| Source data |

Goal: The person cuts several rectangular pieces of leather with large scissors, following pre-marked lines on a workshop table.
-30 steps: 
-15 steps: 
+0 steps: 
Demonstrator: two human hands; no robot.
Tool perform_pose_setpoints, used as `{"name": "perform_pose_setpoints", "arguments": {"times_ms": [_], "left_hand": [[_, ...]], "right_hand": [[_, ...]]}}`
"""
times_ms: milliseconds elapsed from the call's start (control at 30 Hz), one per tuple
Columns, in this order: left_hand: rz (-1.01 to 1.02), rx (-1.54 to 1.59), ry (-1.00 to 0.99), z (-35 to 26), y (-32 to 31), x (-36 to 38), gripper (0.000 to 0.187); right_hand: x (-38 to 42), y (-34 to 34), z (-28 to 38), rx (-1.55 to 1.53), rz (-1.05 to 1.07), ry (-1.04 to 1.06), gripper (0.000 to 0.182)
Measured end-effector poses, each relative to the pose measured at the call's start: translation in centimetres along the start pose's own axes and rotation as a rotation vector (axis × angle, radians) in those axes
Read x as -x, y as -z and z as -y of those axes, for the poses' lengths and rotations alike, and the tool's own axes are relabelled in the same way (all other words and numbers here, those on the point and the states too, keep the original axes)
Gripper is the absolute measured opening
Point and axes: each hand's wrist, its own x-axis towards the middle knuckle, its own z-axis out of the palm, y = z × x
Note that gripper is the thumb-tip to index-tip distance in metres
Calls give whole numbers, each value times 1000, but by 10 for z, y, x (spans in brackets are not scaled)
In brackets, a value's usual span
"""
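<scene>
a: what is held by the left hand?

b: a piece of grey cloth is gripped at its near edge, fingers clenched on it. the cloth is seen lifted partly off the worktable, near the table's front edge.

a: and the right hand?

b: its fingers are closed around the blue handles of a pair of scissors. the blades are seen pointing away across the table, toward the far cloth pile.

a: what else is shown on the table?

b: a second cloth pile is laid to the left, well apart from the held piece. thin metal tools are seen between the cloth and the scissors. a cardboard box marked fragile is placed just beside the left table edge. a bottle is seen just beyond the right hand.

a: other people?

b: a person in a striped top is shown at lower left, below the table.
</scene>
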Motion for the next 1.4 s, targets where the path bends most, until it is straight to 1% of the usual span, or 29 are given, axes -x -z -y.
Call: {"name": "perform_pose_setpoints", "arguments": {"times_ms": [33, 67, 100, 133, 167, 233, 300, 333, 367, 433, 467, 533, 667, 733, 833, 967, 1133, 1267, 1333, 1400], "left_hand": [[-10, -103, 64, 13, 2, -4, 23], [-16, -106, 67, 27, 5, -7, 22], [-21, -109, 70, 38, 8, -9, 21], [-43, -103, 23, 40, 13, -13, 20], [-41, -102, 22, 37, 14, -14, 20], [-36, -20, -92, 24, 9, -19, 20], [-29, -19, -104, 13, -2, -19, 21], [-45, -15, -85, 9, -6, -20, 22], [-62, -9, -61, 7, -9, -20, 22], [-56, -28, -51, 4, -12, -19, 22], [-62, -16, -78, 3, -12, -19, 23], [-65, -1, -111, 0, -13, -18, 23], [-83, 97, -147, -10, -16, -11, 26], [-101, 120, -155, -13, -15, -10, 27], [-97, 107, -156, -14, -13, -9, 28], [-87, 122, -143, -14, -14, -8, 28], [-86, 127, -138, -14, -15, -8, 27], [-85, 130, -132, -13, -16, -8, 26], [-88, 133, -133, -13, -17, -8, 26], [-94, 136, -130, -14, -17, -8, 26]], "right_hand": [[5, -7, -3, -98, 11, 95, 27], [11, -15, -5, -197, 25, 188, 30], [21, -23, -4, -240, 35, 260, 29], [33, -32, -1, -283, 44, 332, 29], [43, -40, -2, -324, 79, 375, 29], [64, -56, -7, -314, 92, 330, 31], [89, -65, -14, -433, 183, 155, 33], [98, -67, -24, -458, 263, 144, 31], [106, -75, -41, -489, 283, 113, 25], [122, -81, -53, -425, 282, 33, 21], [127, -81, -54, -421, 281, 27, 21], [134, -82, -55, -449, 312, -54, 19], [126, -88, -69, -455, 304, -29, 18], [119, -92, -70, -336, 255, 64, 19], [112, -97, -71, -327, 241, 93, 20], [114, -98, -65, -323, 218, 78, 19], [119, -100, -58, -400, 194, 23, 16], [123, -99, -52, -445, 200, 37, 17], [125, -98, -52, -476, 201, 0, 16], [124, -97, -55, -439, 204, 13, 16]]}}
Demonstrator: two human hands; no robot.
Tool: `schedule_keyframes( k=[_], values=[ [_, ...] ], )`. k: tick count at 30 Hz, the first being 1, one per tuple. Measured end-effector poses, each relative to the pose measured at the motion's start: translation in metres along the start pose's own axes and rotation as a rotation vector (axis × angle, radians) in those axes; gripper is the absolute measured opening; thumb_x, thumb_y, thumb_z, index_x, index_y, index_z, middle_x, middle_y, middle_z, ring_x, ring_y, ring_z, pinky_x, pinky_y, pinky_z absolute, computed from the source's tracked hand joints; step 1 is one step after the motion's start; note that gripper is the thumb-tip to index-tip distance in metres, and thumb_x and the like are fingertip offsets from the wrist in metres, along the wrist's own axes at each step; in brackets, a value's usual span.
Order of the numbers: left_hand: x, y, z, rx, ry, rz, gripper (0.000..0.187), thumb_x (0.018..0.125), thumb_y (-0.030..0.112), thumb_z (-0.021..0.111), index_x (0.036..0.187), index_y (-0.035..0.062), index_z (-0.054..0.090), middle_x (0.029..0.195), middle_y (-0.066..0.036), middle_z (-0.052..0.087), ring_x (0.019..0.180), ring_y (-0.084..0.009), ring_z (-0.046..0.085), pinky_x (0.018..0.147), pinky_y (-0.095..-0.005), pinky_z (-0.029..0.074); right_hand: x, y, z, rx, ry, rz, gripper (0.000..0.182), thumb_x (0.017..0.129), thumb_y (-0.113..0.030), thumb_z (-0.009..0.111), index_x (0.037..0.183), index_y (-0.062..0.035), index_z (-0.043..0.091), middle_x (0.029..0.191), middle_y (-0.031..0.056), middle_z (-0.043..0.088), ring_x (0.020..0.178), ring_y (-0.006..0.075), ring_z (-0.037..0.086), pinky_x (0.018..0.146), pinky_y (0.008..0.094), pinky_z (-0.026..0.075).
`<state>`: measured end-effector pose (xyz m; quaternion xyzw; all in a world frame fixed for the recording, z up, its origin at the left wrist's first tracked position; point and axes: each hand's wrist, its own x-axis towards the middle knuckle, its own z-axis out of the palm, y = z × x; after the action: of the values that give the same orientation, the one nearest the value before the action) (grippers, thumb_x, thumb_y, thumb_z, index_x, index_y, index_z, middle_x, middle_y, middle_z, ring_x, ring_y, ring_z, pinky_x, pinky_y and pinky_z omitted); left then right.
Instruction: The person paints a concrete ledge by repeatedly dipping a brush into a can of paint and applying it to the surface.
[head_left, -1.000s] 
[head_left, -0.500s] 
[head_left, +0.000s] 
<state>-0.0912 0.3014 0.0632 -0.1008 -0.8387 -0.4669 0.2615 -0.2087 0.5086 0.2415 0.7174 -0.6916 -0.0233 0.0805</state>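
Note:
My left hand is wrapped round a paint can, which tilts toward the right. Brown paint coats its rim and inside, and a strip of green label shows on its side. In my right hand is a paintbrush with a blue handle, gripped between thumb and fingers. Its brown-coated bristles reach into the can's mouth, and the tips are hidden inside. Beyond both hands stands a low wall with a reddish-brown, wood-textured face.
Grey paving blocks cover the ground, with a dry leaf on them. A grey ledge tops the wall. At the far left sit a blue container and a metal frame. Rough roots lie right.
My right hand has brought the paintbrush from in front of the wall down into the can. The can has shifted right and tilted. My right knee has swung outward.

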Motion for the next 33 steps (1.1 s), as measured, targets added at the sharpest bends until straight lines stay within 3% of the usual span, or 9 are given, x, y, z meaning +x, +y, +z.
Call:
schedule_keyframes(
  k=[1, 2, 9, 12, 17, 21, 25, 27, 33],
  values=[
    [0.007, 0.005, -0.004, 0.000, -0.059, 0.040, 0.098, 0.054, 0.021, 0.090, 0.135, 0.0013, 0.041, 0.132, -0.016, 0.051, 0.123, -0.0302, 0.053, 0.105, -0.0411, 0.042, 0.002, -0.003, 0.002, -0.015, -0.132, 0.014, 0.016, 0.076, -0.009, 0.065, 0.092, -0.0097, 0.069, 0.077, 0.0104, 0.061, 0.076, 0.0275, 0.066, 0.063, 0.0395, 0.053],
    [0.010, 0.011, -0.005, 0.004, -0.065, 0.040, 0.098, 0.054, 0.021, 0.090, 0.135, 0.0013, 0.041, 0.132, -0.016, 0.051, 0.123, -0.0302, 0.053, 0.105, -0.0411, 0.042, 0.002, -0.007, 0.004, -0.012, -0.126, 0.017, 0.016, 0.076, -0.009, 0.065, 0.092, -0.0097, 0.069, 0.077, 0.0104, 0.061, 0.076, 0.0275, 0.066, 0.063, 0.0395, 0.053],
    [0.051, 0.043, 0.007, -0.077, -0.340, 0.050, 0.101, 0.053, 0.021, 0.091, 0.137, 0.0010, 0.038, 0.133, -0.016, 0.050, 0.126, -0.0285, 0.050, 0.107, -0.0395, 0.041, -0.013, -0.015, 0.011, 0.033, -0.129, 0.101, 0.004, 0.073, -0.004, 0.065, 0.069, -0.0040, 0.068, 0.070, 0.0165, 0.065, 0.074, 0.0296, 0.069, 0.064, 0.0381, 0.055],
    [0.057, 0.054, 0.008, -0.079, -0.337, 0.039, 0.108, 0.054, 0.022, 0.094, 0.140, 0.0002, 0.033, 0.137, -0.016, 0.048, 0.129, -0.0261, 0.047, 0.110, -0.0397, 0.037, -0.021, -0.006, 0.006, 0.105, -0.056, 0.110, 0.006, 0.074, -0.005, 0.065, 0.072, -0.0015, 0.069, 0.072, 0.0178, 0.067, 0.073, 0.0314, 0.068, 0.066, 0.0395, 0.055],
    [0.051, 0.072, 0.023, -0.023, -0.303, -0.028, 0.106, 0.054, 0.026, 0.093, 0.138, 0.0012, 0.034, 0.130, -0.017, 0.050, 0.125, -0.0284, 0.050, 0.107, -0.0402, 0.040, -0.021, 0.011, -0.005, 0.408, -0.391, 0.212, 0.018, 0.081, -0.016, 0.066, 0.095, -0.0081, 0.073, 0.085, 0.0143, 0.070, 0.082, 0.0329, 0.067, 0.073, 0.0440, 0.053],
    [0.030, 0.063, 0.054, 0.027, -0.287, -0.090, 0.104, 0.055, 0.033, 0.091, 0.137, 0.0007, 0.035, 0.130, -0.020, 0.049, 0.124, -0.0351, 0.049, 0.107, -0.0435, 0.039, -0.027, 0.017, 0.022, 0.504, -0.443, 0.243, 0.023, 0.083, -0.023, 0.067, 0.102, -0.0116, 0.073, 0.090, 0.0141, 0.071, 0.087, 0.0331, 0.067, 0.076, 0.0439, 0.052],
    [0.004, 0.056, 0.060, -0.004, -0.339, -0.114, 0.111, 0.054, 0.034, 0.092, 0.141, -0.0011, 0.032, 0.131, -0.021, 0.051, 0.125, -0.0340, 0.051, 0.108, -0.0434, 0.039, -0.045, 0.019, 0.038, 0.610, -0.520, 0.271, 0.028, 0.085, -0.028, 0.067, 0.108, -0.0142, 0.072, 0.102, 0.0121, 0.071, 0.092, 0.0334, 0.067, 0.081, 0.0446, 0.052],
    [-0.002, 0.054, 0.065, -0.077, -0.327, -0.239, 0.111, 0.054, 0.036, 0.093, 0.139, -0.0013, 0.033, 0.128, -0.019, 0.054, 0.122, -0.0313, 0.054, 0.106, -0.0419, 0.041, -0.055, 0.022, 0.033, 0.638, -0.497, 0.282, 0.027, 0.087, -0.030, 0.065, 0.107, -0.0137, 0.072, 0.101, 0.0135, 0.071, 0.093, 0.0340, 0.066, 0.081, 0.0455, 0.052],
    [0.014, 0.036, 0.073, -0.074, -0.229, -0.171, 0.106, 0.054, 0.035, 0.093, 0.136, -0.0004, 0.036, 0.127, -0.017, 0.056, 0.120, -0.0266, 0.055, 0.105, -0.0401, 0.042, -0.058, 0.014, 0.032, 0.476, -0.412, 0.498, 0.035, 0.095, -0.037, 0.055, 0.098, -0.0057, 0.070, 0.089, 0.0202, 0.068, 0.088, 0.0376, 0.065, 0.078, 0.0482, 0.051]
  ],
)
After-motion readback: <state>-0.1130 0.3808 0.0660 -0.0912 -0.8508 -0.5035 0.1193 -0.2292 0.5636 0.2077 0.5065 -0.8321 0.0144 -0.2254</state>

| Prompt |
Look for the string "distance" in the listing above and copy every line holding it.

| Your response |
Note that gripper is the thumb-tip to index-tip distance in metres
Tool: `schedule_keyframes( k=[_], values=[ [_, ...] ], )`. k: tick count at 30 Hz, the first being 1, one per tuple. Measured end-effector poses, each relative to the pose measured at the motion's start: translation in metres along the start pose's own axes and rotation as a rotation vector (axis × angle, radians) in those axes; gripper is the absolute measured opening; thumb_x, thumb_y, thumb_z, index_x, index_y, index_z, middle_x, middle_y, middle_z, ring_x, ring_y, ring_z, pinky_x, pinky_y, pinky_z absolute, computed from the source's tracked hand joints; step 1 is one step after the motion's start; note that gripper is the thumb-tip to index-tip distance in metres, and thumb_x and the like are fingertip offsets from the wrist in metres, along the wrist's own axes at each step; in brackets, a value's usual span.

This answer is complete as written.